In August 1769, Joshua Lockwood promoted “A VERY neat Assortment of CLOCKS and WATCHES” that he had “just imported … from LONDON.” He also carried “a large and neat Assortment of Silver and Metal-Mounted Holster, Saddle, and Pocket-Pistols.” He was careful, however, not to run afoul of the resolutions recently adopted by merchants and traders in Charleston, a nonimportation agreement similar to those already in effect in Boston and New York. In several of the largest urban ports, colonists leveraged economic resistance to the Townshend Acts, vowing not to import a vast array of goods from Britain while Parliament levied taxes on imported paper, tea, glass, lead, and paint. For his part, Lockwood alerted the public that he “is determined, and bound by Honour, and for the Good of the Country, until the late villainous Impositions laid upon us are taken off.” The watchmaker established for prospective customers and the community that he supported the nonimportation agreement, wedding commerce and politics in his advertisement.

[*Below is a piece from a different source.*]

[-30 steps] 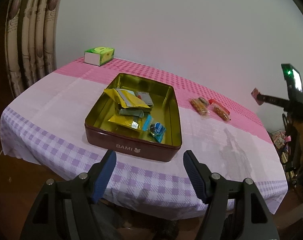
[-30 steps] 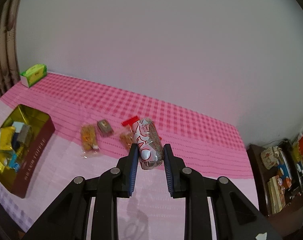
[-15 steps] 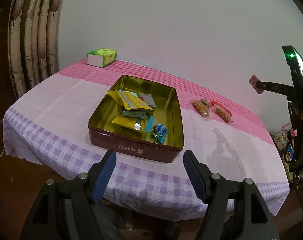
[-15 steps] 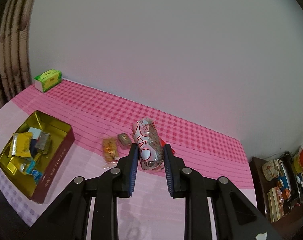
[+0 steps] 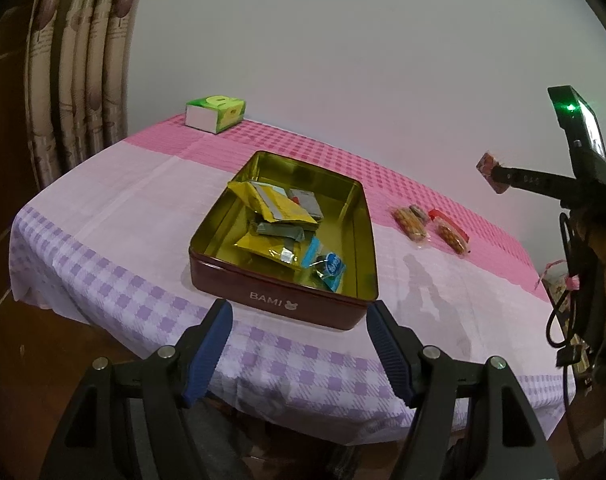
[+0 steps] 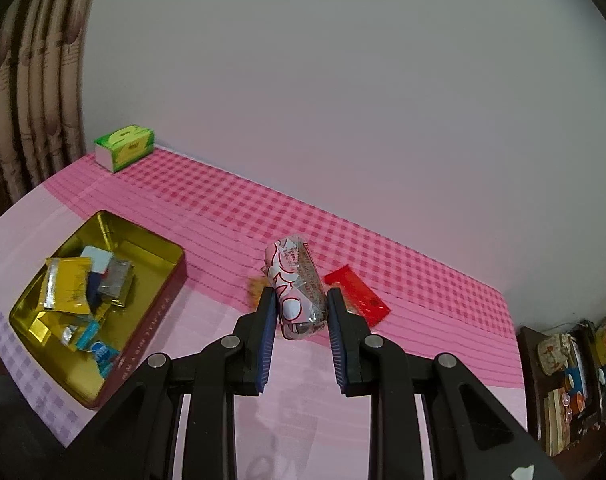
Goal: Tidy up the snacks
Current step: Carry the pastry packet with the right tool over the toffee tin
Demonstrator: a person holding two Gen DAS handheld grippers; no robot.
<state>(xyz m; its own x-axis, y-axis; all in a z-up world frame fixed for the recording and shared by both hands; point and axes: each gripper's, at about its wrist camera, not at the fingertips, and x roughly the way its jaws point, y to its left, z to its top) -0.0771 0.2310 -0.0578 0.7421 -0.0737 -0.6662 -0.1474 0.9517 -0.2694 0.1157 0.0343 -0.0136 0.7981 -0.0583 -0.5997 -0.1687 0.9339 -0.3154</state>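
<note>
A dark red tin with a gold inside (image 5: pixel 355 216) (image 6: pixel 171 280) sits on the table and holds several snack packets (image 5: pixel 275 208) (image 6: pixel 69 286). My right gripper (image 6: pixel 299 300) is shut on a white and red wrapped snack roll (image 6: pixel 297 286) and holds it in the air above the table, to the right of the tin; the roll also shows in the left wrist view (image 5: pixel 489 170). Loose snacks lie on the cloth: orange ones (image 5: pixel 409 222) and a red packet (image 5: pixel 451 234) (image 6: pixel 359 296). My left gripper (image 5: pixel 299 312) is open and empty in front of the tin, off the table's near edge.
A green tissue box (image 5: pixel 215 114) (image 6: pixel 123 152) stands at the table's far left corner by the curtain (image 5: pixel 71 80). The table has a pink and purple checked cloth (image 5: pixel 103 200) against a white wall. A cluttered shelf (image 6: pixel 571 380) stands to the right.
My right gripper has risen and swung left with the snack roll, so the tin shows more fully. The left gripper has drawn back slightly and stays open.
</note>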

Lockwood joined other merchants, shopkeepers, and artisans who attempted to leverage the nonimportation agreement to sway consumers with their political sentiments. Unlike others, however, he used the boycott for another purpose: calling in debts. Lockwood anticipated that the tradesmen on the other side of the Atlantic who supplied his clocks and watches would demand “a Settlement” once he suspended placing new orders. They would not extend credit indefinitely to a customer who no longer actively purchased their wares. To pay his own bills, Lockwood called on “his Friends and Customers” to settle their accounts with him. He offered several months to do so, but warned that he would sue those who were “not so kind as to comply with his Request” by the first of the year. Newspapers from New England to Georgia carried advertisements that called on colonists to pay debts or end up in court. In that regard, Lockwood’s notice was not extraordinary. Using the nonimportation agreement as a means of encouraging those who owed him money to settle accounts, on the other hand, was innovative. He sought to harness (or exploit) a political movement for the benefit of his business in a new way. Plenty of advertisers asked consumers to patronize their shops because they supported nonimportation, but they did not use the boycott as a justification for calling in debts. What were the ramifications for Lockwood? Did readers find themselves in sympathy and more inclined to pay their debts to alleviate any hardships Lockwood might face as a result of suspending his orders from Britain? Or did they question Lockwood’s commitment to making a sacrifice on behalf of the cause and resent his effort to use the nonimportation agreement as rationale for taking colonists to court?